A biofuelled Aston Martin winning a major-league motorsport event in Britain? My Lord! Well, actually, there’s one of those involved as well, and he’s a politician to boot. Lord Paul Drayson is the United Kingdom’s Minister of Defence Procurement, responsible for spending billions of pounds each year on updating Britain’s armed forces. Unlike many of our mob, he made most of his money before taking up politics.
When he sold his biotech group, Powderject, for £542-million three years ago, Drayson decided to seek new challenges, and kicked off two new careers — politics and racing motor cars. Both seem to be working out rather well. He’s streamlined the Ministry of Defence, using principles he learnt in the business world, and last weekend he and his co-driver, Jonny Cokker, won the most recent round of the British GT championship at Snetterton in their Aston Martin DBRS9.
The winning car, based on the DB9 road car, has undergone several modifications to make it suitable for racing on bio-ethanol fuel.
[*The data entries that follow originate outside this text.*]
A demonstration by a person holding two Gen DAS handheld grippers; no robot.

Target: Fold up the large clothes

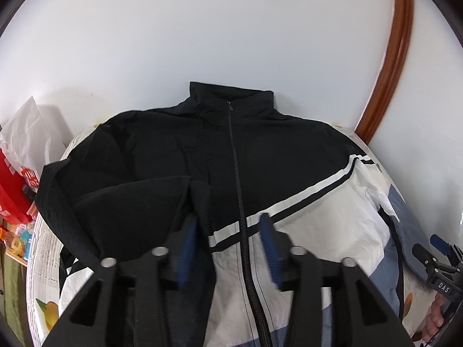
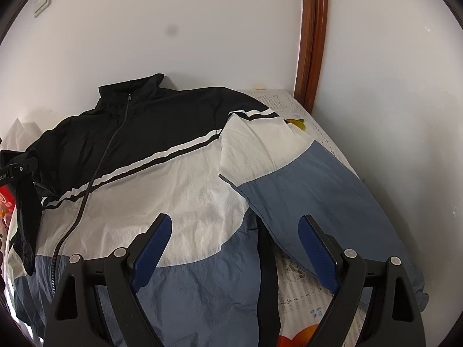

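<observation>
A zipped jacket (image 1: 162,150) in black, white and blue lies front up on the table, collar towards the wall. Its black sleeve (image 1: 124,202) is folded across the chest. My left gripper (image 1: 228,218) hovers over the zip line with its blue pads partly apart; no cloth is pinched between them. In the right wrist view the jacket (image 2: 173,179) fills the middle, and its white and blue sleeve (image 2: 303,179) lies straight along the right side. My right gripper (image 2: 235,221) stands wide open above the hem and that sleeve, holding nothing.
Newspaper (image 2: 301,286) covers the table (image 1: 39,263). A white wall stands just behind the collar, with a brown wooden frame (image 2: 314,43) at the right. A white plastic bag (image 1: 26,130) and red packaging (image 1: 11,190) crowd the left edge. A hand (image 1: 434,315) holds the right gripper.
</observation>
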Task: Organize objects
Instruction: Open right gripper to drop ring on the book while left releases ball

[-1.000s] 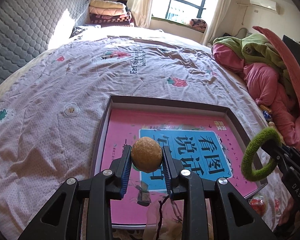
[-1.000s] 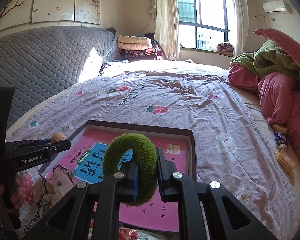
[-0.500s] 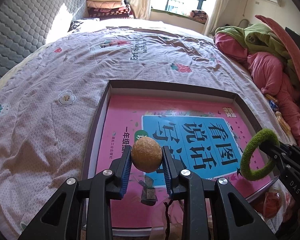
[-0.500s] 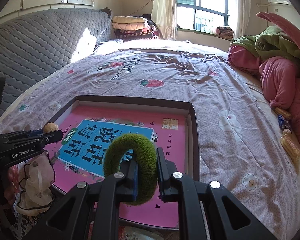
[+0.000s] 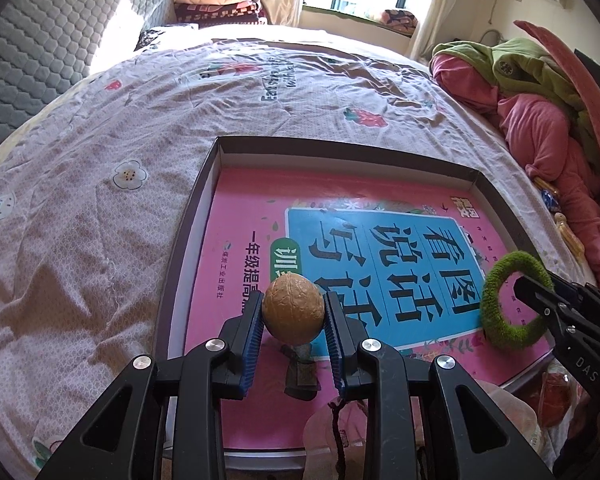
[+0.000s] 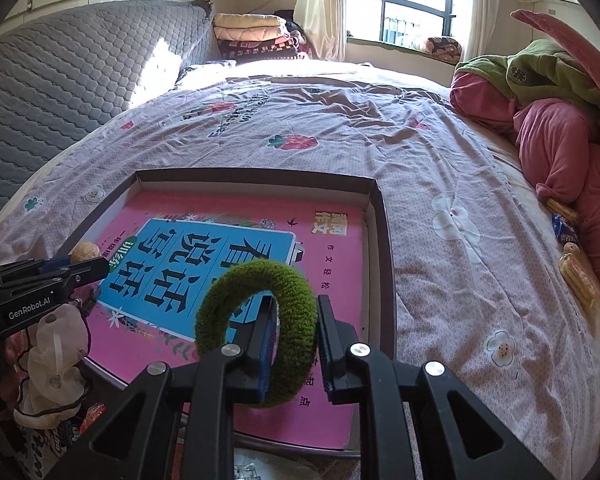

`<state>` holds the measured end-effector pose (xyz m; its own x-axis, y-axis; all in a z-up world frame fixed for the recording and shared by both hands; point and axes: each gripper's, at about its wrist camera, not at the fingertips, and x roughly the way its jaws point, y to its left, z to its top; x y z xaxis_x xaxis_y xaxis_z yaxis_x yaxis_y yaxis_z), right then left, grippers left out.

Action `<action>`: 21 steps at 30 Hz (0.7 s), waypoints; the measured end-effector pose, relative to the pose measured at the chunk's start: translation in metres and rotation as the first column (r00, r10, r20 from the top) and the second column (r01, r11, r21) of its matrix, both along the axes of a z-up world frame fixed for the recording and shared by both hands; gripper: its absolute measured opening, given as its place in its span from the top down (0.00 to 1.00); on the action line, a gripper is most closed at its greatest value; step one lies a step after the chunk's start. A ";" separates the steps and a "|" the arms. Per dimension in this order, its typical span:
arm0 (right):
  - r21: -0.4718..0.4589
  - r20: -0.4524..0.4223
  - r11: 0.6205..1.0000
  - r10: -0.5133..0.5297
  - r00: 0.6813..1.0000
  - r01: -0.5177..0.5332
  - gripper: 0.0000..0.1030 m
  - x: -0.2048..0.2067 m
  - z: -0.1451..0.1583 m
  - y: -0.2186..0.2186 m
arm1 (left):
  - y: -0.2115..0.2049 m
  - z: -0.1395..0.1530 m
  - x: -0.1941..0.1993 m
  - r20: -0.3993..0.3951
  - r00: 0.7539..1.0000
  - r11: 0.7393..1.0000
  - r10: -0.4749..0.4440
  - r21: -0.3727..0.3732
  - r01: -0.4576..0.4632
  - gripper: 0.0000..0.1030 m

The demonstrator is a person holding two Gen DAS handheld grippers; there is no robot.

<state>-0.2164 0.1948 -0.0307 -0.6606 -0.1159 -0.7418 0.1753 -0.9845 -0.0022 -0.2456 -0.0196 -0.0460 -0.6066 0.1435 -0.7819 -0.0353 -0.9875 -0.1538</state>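
Observation:
A shallow dark-rimmed box (image 5: 340, 146) lies on the flowered bedspread with a pink book (image 5: 260, 220) flat inside it. My left gripper (image 5: 293, 298) is shut on a brown walnut (image 5: 292, 314) and holds it just above the book's near left part. The right wrist view shows that walnut (image 6: 85, 250) at the left gripper's tips (image 6: 88, 264). My right gripper (image 6: 296, 300) hovers over the book's near right part, its jaws opening. The green fuzzy ring (image 6: 256, 276) stands upright between them, one finger through its hole, and a thin gap shows at the right pad. From the left wrist view the ring (image 5: 496, 280) hangs on that finger.
A small dark scrap (image 5: 300, 372) lies on the book under the walnut. A pale cloth pouch (image 6: 52, 352) and packets sit at the box's near edge. Pink and green clothes (image 5: 540, 120) pile up on the right, with snack packs (image 6: 576, 276) beside them. A grey quilted headboard (image 5: 40, 60) bounds the left.
Both grippers have sunk toward the box and tipped further down. The right jaws, earlier squeezed on the ring, have spread apart. The walnut stays gripped.

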 end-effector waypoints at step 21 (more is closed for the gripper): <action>0.011 -0.013 1.000 -0.019 1.000 0.019 0.56 0.002 0.005 0.003 | -0.003 0.005 0.005 -0.010 0.999 1.000 0.031 -0.002 -0.031 0.62</action>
The same supercharged six-litre V12 engine provides the grunt, but the fuelling system has been revised, the ECU recalibrated for biofuel and the suspension upgraded to cope with the rigours of the racetrack.
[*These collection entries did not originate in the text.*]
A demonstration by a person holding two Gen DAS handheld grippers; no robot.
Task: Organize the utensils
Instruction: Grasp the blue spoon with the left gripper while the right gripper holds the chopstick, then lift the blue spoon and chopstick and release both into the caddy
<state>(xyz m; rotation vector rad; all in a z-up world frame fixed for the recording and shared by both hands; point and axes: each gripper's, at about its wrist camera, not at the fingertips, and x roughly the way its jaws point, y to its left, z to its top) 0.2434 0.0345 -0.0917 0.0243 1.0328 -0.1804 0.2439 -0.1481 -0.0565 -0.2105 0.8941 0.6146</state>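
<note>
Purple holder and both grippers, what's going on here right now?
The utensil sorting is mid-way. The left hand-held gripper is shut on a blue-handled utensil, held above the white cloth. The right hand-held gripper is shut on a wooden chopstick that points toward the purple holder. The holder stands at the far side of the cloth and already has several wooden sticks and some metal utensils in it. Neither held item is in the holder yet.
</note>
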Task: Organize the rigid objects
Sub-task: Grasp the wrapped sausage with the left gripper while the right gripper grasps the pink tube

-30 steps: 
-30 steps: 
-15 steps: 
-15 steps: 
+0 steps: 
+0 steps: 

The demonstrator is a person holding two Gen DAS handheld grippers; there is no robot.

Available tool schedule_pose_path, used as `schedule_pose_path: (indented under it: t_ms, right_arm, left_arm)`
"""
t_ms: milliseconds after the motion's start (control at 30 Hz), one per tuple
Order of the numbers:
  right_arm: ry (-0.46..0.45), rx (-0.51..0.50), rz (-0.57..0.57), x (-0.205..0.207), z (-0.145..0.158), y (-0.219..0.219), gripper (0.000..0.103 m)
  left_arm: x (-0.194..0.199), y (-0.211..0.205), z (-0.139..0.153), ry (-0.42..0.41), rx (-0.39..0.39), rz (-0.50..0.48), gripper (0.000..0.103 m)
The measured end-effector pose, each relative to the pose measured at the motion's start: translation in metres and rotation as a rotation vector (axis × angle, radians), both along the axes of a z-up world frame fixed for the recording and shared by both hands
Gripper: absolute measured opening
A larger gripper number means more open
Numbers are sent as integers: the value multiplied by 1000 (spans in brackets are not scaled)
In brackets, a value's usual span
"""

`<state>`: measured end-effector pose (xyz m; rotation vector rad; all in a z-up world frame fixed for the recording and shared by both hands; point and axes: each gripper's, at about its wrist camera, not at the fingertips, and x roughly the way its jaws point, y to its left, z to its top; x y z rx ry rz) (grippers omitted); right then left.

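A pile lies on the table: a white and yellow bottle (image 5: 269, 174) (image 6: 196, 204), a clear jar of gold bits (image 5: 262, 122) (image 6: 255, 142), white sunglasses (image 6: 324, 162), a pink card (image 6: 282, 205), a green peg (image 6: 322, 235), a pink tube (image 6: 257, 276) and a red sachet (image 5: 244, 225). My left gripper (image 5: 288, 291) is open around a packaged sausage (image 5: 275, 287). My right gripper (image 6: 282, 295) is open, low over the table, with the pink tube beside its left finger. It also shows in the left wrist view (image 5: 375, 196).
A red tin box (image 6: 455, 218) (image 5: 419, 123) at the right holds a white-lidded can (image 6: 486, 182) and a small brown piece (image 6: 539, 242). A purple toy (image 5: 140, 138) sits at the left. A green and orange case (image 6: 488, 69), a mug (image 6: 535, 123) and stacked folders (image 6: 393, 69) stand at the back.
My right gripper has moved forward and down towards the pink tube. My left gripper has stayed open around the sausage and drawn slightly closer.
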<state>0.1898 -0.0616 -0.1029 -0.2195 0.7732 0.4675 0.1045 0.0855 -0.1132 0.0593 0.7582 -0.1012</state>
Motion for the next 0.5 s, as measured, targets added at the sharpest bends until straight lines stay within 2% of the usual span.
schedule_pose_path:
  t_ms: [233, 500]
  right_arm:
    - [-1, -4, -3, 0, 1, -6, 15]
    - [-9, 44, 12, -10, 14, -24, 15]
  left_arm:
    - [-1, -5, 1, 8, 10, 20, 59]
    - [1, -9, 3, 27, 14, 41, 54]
Add a sequential racing gearbox and lightweight composite bodywork, and you have the makings of a race winner, as proven last week when the biofuelled car won — the first big win ever for a green racer in the UK.
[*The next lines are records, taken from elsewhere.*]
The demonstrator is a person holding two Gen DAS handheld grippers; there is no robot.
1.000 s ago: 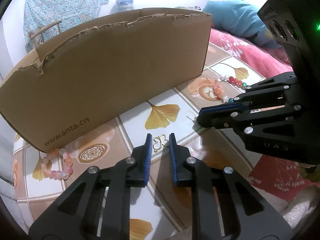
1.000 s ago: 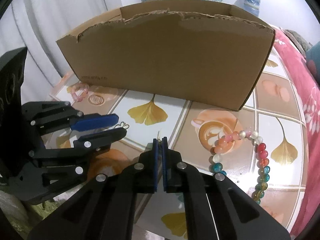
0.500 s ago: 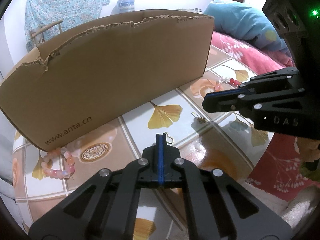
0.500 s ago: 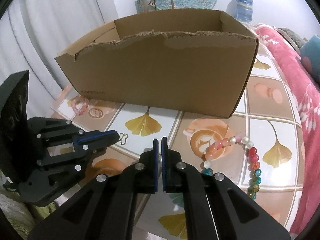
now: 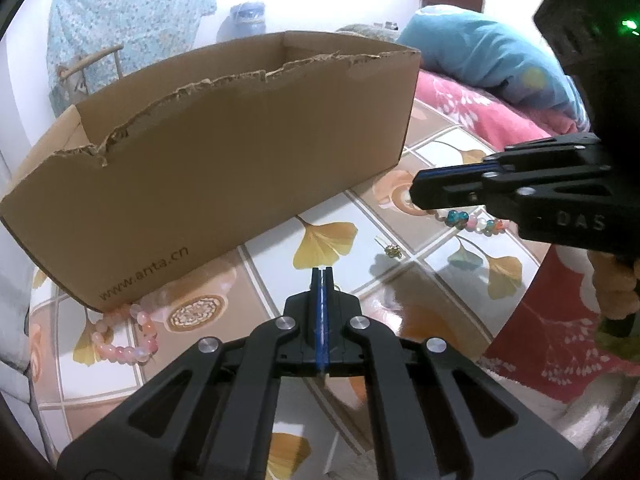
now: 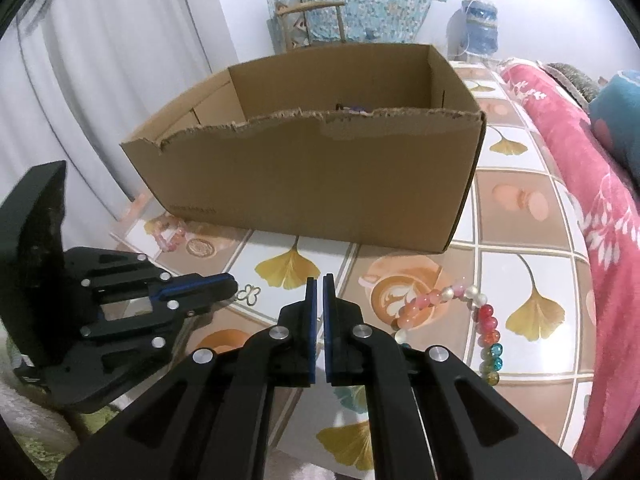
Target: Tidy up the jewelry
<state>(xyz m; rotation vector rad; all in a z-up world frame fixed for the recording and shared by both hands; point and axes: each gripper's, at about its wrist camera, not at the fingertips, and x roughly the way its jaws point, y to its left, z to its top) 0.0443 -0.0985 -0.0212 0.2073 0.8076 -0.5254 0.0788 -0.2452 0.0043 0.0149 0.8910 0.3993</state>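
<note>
Item: gold charm (image 6: 248, 292), lying on the surface (image 6: 516, 200) at my left tool (image 5: 322, 276), whose pads have just pressed together, pinch unconfirmed; my right tool (image 6: 320, 282), pressed together and empty, has lifted, earring (image 5: 392, 251) unboxed.

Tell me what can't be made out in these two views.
- Cardboard box contents: right wrist view, torn front wall hides all but a dark scrap.
- Beaded bracelet: left wrist view, right gripper covers most.
- Butterfly charm: right wrist view, too small to tell whether left gripper pinches it.
</note>
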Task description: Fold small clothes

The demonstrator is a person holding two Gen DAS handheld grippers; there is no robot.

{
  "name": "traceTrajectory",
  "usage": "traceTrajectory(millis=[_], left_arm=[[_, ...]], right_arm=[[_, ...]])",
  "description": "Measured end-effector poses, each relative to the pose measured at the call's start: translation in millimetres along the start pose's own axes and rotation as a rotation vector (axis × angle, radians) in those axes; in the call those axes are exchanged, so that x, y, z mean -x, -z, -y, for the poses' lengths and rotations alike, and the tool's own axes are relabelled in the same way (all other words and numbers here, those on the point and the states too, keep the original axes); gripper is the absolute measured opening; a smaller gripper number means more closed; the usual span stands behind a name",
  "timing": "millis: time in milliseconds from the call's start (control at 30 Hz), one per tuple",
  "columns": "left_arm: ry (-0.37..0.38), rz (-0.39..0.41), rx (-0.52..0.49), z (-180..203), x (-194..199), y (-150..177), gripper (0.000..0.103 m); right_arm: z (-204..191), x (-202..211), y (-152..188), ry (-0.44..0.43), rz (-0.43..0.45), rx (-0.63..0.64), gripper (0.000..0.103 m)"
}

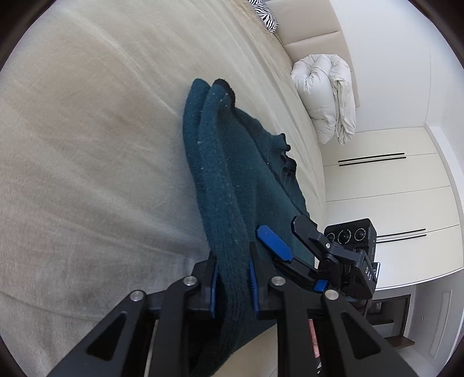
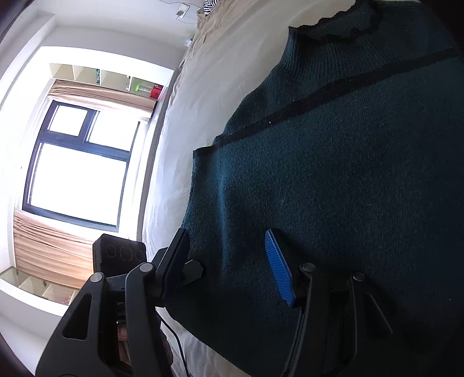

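A dark teal knitted sweater [image 1: 232,162] with black trim lies on a beige bed [image 1: 87,145]. My left gripper [image 1: 232,285] is shut on a bunched fold of the sweater, which rises from the bed into its blue pads. My right gripper [image 1: 285,240] shows to the right of it in the left wrist view, jaws apart over the sweater. In the right wrist view the right gripper [image 2: 229,261] is open, its fingers straddling the sweater's [image 2: 333,174] edge, the blue pad [image 2: 279,266] resting on the knit. The sweater's collar [image 2: 342,23] lies at the far end.
A rolled white duvet [image 1: 327,98] and a zebra-print pillow [image 1: 265,13] lie at the bed's far end. White cabinets [image 1: 391,179] stand beside the bed. A bright window [image 2: 78,168] with tan curtains is on the other side.
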State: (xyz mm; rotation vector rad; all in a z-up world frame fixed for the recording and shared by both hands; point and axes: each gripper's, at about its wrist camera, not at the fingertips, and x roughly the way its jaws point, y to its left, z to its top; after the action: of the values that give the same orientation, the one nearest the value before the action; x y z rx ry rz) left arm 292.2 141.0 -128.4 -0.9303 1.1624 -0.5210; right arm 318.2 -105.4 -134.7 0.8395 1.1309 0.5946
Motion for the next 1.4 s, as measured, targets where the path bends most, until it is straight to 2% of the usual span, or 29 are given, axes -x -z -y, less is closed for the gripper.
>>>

Drayson caused much muttering in the British press when he was granted his peerage in 2004, after he had donated an alleged million pounds to the Labour Party. A year later he took up his Cabinet post and, so far, he’s done a pretty good job.
In South African terms, the British saga could be considered akin to Chippy Shaik and Jacob Zuma entering and winning a national championship race in a 1958 GSM Dart running on Union Spirits (remember the fuel brewed from sugar cane in the 1960s?). Somehow, I don’t think that’s going to happen any time soon.